Generics Competition & Innovation—A New Relationship

It is by now generally recognised that the lack of pharmaceutical innovation in Europe is not due to deficient market protection for pharmaceuticals. Europe’s failure to keep pace with the United States’ record on innovation is rooted in other problems.


Generics — Savings — Innovation — Employment

Too many people in Europe still hold the old fashioned belief that any form of competition from generic medicines is bad news for originator companies. Recent thinking demonstrates this to be far from the truth. Policy-makers and health economics experts now see increasing generic competition after patent expiry as a major instrument for promoting pharmaceutical price competition, innovation and employment in the EU.

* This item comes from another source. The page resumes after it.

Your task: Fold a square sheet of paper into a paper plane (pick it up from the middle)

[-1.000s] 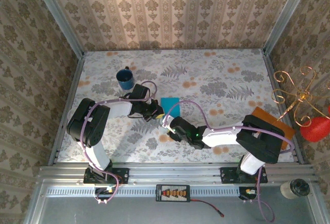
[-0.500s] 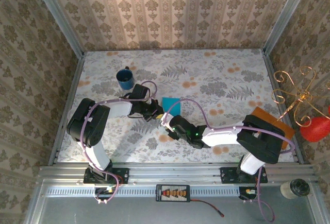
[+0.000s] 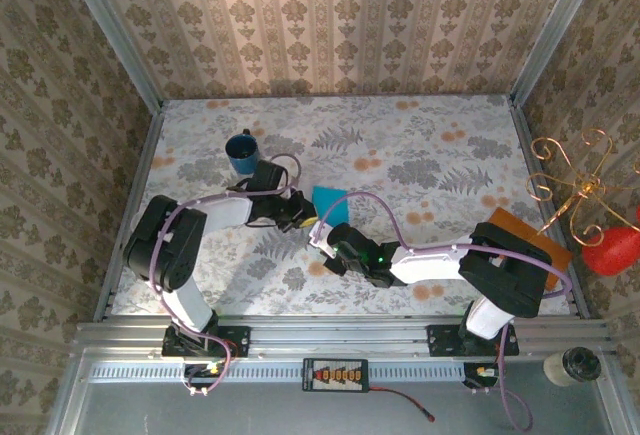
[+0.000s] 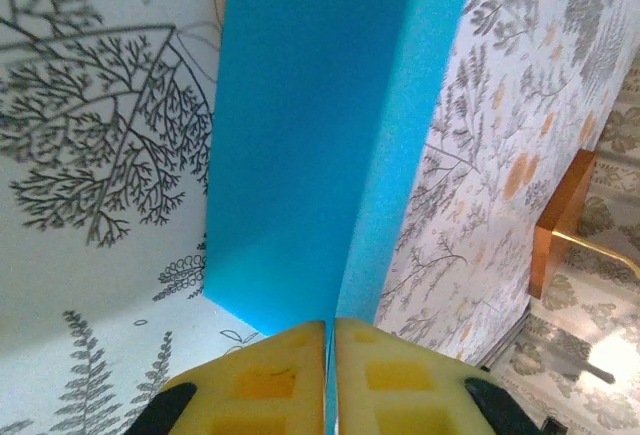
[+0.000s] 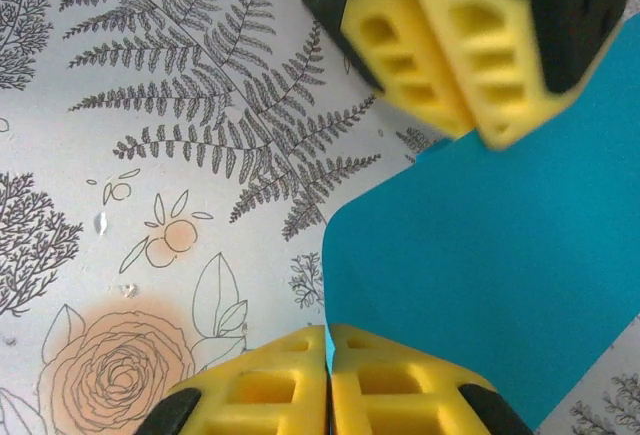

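The square sheet of paper (image 3: 331,205) is bright turquoise and lies folded in the middle of the table, between the two arms. In the left wrist view the sheet (image 4: 300,155) stands up as a creased double layer running away from the fingers. My left gripper (image 3: 304,217) (image 4: 330,345) is shut on its near end. My right gripper (image 3: 322,238) (image 5: 328,355) is shut on an edge of the sheet (image 5: 500,255). The left gripper's yellow fingers (image 5: 440,45) show just beyond it, pinching the same sheet.
A dark blue mug (image 3: 241,151) stands at the back left of the floral table (image 3: 430,155). An orange-brown board (image 3: 530,240) (image 4: 560,225) lies at the right edge, beside a gold wire stand (image 3: 570,180) and a red ball (image 3: 612,250).
My right gripper has closed onto the paper's edge and crept slightly toward the left gripper. The left arm has shifted a little and keeps its pinch on the paper.
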`<state>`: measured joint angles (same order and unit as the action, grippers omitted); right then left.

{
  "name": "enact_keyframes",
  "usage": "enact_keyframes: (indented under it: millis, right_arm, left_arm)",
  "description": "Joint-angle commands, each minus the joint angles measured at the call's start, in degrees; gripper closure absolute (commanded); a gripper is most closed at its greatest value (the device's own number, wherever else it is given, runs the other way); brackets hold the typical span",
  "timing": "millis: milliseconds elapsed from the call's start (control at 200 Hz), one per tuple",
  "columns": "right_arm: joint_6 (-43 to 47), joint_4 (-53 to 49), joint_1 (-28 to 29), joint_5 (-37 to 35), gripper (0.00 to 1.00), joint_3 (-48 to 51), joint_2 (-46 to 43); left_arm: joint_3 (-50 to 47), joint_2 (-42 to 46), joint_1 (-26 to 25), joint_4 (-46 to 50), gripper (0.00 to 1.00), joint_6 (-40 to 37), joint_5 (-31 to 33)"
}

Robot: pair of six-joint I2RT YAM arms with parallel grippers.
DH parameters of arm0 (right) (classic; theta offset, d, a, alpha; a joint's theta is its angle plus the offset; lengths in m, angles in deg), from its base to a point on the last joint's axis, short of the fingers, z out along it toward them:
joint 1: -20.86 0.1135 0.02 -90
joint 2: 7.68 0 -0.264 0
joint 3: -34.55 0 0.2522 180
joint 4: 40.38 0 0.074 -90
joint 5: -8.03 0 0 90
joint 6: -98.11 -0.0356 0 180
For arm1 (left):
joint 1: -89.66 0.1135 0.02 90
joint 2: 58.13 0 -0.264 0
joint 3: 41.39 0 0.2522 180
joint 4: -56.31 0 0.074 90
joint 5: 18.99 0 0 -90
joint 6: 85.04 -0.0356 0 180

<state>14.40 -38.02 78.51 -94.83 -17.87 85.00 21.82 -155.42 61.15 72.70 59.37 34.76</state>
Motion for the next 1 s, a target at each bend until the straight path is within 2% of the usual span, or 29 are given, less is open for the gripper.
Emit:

As discussed elsewhere, permanent monopolies on pharmaceutical products provide little incentive to discover new medicines. Competition is a major stimulation to innovation. This is born out amply by the US experience, where, R&D investment rose sharply after establishing more intense competition from equivalent generic medicines in the late 1980s. This in turn gave rise to the success of the 1990s, one of the most brilliant periods of pharmaceutical invention of all times, with US laboratories leading European companies nearly two to one in the number of new chemical entities introduced.

It is precisely because the US boasts a history of governmental encouragement of generic competition that it enjoys one of the world’s highest rates of generic penetration (over 60% in volume terms). And it is for precisely this same reason that the United States is the country with the highest rate of global pharmaceutical innovation.

It is by now generally recognised that the lack of pharmaceutical innovation in Europe is not due to deficient market protection for pharmaceuticals. Indeed Europe now has the strongest and longest periods of market protection in the world, particularly after the introduction of the new provisions on Data Exclusivity from the EU Pharmaceutical Legislation adopted in 2004.

Europe’s failure to keep pace with the United States’ record on innovation is rooted in other problems. These include unnecessary delays in market access, undercutting of revenues for in-patent products by parallel imports, lack of university-business research relations and lack of public investment into pharmaceutical research. Addressing these problems and increased encouragement of generic competition will benefit not only Europe’s patients, but also the economic competitiveness of both the originator and generic medicines industries in Europe.